==== RECORDS PROVIDED

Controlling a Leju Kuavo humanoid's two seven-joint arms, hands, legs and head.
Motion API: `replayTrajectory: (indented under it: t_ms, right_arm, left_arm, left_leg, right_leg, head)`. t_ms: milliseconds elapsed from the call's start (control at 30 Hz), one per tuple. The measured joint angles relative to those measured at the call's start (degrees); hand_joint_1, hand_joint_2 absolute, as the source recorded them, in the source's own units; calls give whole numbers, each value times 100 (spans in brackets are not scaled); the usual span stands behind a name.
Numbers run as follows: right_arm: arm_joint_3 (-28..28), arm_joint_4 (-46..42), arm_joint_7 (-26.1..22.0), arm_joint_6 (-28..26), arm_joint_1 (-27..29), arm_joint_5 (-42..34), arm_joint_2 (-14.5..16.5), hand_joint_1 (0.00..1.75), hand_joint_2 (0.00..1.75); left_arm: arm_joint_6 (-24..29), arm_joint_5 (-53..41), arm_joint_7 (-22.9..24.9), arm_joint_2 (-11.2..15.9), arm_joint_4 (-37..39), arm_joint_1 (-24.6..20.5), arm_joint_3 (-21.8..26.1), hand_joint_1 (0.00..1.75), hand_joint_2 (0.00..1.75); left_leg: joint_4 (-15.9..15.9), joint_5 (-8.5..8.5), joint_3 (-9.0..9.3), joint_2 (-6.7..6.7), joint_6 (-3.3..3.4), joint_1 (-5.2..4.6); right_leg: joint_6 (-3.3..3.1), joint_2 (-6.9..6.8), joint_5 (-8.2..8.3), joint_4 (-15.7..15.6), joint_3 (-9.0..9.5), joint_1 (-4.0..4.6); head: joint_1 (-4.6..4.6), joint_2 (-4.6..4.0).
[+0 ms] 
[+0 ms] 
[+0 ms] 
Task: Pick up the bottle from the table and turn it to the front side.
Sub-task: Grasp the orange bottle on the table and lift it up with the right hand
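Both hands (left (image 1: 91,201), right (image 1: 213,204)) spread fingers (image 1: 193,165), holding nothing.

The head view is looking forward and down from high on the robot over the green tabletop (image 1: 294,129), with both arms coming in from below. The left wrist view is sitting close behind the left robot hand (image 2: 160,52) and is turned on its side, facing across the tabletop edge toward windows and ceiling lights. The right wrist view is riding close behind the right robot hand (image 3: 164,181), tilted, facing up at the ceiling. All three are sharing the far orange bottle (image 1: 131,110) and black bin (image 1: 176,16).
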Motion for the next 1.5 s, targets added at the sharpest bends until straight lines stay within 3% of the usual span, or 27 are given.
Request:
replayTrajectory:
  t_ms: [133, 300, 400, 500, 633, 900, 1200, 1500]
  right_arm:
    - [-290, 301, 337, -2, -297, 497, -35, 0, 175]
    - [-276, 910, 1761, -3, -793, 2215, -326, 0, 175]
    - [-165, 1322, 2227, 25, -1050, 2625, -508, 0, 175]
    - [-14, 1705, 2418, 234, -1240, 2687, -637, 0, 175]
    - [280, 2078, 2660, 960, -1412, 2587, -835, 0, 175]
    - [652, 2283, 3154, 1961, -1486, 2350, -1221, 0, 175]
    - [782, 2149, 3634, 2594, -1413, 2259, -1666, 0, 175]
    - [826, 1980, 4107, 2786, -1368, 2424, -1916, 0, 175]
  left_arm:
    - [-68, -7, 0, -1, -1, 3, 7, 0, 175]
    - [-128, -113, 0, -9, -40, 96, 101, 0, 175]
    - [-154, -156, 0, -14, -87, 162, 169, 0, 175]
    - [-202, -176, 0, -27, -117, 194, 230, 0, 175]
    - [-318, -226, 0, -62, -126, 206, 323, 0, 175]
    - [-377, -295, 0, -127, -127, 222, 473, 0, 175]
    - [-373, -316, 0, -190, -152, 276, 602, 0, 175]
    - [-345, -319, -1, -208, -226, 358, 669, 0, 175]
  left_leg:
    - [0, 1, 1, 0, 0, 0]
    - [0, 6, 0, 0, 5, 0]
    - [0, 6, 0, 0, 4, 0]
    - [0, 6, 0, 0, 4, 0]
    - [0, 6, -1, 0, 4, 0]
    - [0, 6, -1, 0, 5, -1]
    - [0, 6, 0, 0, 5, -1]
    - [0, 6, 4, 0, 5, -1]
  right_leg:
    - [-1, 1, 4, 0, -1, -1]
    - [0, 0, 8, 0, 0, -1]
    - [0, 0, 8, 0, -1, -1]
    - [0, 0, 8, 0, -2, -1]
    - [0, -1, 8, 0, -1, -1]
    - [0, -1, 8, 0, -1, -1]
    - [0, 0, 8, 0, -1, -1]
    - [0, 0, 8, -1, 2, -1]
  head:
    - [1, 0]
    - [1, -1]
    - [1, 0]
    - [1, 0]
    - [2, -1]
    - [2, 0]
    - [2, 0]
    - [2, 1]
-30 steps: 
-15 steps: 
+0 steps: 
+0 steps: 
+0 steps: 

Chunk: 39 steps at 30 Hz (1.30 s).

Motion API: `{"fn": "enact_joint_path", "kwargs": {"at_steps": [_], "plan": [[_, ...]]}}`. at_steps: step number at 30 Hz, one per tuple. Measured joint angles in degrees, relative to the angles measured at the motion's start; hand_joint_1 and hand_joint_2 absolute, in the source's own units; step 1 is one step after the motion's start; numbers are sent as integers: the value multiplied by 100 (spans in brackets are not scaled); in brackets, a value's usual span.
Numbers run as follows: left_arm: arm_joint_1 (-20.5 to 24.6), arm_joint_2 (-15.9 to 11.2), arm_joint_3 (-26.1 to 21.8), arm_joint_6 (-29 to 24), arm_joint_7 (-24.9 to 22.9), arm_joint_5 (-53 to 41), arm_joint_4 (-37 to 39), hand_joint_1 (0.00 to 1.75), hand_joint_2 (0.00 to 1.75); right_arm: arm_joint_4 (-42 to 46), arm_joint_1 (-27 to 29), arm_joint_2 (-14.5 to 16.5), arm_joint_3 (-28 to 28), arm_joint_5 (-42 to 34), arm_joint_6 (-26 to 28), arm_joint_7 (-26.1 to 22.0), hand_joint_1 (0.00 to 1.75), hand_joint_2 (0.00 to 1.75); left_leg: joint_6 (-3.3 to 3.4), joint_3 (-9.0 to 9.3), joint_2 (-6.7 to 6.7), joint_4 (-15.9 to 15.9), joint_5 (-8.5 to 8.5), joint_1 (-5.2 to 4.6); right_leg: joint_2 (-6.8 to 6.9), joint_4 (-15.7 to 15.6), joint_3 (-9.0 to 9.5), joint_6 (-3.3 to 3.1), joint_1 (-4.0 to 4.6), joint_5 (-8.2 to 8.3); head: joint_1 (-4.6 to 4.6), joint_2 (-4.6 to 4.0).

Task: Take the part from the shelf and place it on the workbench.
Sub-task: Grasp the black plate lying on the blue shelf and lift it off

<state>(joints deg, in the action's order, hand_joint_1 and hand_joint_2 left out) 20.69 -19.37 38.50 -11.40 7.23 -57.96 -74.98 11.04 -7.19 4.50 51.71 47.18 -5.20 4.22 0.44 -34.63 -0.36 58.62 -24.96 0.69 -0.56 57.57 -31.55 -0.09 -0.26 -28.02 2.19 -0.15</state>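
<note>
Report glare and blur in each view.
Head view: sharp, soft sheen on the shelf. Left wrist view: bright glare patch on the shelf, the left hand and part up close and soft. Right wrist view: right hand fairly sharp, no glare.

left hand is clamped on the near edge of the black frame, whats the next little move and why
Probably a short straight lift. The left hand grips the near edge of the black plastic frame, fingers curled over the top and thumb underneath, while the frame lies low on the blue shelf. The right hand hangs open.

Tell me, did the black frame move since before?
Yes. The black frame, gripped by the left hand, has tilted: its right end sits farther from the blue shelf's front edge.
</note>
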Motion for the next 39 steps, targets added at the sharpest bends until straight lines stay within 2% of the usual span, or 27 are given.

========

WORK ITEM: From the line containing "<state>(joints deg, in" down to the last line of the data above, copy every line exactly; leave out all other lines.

EXERCISE RESULT:
<state>(joints deg, in the action's order, hand_joint_1 and hand_joint_2 left out) 20.69 -19.37 38.50 -11.40 7.23 -57.96 -74.98 11.04 -7.19 4.50 51.71 47.18 -5.20 4.22 0.44 -34.63 -0.36 58.62 -24.96 0.69 -0.56 57.57 -31.55 -0.09 -0.26 -28.02 2.19 -0.15</state>
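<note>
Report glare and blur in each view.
Head view: sharp, soft sheen on the shelf. Left wrist view: bright glare patch on the shelf, the left hand and part up close and soft. Right wrist view: right hand fairly sharp, no glare.

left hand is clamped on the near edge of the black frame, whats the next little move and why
Probably a short straight lift. The left hand grips the near edge of the black plastic frame, fingers curled over the top and thumb underneath, while the frame lies low on the blue shelf. The right hand hangs open.

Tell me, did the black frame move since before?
Yes. The black frame, gripped by the left hand, has tilted: its right end sits farther from the blue shelf's front edge.
</note>
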Motion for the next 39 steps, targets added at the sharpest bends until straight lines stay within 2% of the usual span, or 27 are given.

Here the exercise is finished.